Minor Updates (`n_train/val` as percent, pre-commit, restart handling, warnings)

kavanase commented 2 weeks ago

Description & Motivation and Context

This PR implements some minor updates to the code:

n_train/n_val can now be set as percentage strings. The behaviour of this is shown in the _parse_n_train_n_val function; in short, the floored int corresponding to the chosen percent is taken, and if the percent coverage sums to 100% but the flooring results in one frame being omitted, that n_train/n_val is increased by 1. e.g. for the test case of 8 frames in the full dataset, n_train = 70% = 5.6 frames, n_val = 30% = 2.4 frames, so final n_train is 6 and n_val is 2. Tests added for this, and example shown in full.yaml config. Also tested on HPCs.
Pre-commit fix (flake8 no longer on Gitlab) and formatting
In train.py, only attempt a restart when trainer.pth is present, not if the results folder exists (e.g. if training crashed during first epoch, during data loading (due to memory...), hitting walltime etc before model saved) – had a few different runs crash because of this.
Avoids an unnecessary and verbose e3nn JIT warning in nequip-train outputs

Types of changes

[x] Bug fix (non-breaking change which fixes an issue)
[x] New feature (non-breaking change which adds or improves functionality)
[ ] Breaking change (fix or feature that would cause existing functionality to change)
[ ] Documentation improvement (updates to user guides, docstrings, or developer docs)

Checklist:

[x] My code follows the code style of this project and has been formatted using black.
[x] All new and existing tests passed, including on GPU (if relevant).
[x] I have added tests that cover my changes (if relevant).
[ ] The option documentation (docs/options) has been updated with new or changed options. – I don't see this?
[x] I have updated CHANGELOG.md.
[ ] I have updated the documentation (if relevant).
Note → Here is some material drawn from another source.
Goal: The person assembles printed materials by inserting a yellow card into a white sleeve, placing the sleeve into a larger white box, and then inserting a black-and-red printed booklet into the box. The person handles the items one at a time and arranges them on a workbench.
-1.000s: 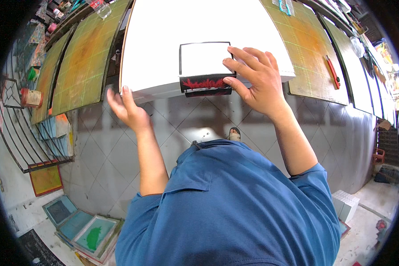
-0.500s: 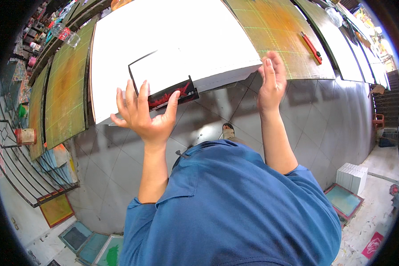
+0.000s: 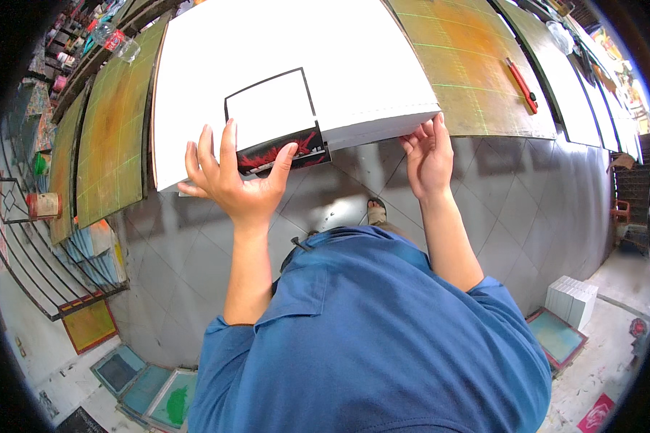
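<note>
A thick stack of white sheets [image 3: 354, 65] lies on a long yellow-green table [image 3: 462, 65]. On the stack sits a black-framed screen [image 3: 271, 115] with red ink along its near edge. My left hand [image 3: 238, 180] holds the screen's near edge, thumb on the red ink strip. My right hand [image 3: 430, 155] presses against the stack's near right corner, fingers on the edge of the sheets.
A red-handled tool [image 3: 521, 85] lies on the table to the right. More yellow-green boards [image 3: 112, 144] run left, with a tin can [image 3: 43, 206] on a wire rack. Framed screens [image 3: 152, 393] lean on the floor at left; a white block stack [image 3: 574, 299] and a screen are at right.
My left hand moved from the air by the table edge onto the screen's near edge. My right hand left the screen and went to the stack's right corner. The view swung.
</note>
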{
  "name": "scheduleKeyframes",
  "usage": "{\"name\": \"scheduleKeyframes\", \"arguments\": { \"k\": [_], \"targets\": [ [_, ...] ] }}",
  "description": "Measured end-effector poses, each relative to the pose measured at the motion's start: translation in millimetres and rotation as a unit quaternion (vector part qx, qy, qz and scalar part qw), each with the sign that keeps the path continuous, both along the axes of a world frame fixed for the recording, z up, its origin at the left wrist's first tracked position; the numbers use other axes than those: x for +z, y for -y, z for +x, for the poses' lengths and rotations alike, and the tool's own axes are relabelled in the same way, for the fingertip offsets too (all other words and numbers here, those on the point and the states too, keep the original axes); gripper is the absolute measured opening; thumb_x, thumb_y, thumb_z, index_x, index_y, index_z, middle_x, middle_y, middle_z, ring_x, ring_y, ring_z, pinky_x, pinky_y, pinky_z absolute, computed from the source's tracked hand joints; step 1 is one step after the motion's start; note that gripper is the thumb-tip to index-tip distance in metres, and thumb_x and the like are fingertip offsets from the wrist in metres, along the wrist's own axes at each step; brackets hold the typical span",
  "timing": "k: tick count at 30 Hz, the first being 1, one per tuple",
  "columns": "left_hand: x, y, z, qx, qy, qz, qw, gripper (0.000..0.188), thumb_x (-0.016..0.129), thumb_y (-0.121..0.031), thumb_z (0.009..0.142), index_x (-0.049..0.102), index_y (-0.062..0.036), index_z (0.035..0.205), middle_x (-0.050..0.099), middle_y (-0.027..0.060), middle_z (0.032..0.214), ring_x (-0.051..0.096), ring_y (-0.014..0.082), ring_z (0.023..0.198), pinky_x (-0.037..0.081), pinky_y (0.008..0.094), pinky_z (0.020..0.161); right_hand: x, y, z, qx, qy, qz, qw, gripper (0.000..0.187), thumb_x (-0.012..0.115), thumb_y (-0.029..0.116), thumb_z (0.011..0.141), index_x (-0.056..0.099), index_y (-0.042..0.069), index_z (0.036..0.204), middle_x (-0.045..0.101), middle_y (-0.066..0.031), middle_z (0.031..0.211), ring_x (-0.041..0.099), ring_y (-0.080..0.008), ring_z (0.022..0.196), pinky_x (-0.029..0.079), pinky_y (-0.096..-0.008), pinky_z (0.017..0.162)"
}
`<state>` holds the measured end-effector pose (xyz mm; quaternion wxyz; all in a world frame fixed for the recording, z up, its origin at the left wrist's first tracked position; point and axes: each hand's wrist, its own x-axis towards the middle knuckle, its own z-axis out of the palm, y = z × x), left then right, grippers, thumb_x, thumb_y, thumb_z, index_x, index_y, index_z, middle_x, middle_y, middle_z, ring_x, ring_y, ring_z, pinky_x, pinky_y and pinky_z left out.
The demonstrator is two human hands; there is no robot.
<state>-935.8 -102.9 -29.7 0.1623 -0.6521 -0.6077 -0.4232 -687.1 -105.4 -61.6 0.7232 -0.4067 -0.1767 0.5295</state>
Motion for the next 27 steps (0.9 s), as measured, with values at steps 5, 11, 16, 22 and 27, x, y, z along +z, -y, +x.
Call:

kavanase commented 1 week ago

@Linux-cpp-lisp one minor thing to flag (doesn't really matter now, just for whenever the next release is I guess). For the changelog, it says it adheres to semantic versioning, which I think would make the next version 0.7.0 as functionality has been / is being added from this and other PRs. Just didn't want to change myself without checking as you may have other reasons for this!

kavanase commented 1 week ago

@Linux-cpp-lisp I'm not totally sure what's causing the 2 test failures here. They all pass locally. This seems to be the main issue for at least one of them:

self = CompletedProcess(args=['nequip-train', 'conf.yaml', '--warn-unused'], returncode=1, stdout=b'', stderr=b'/opt/hostedto...ate\n    raise RuntimeError(\nRuntimeError: Failed to build object with prefix `dataset` using builder `NpzDataset`\n')

    def check_returncode(self):
        """Raise CalledProcessError if the exit code is non-zero."""
        if self.returncode:
>           raise CalledProcessError(self.returncode, self.args, self.stdout,
                                     self.stderr)
E           subprocess.CalledProcessError: Command '['nequip-train', 'conf.yaml', '--warn-unused']' returned non-zero exit status 1.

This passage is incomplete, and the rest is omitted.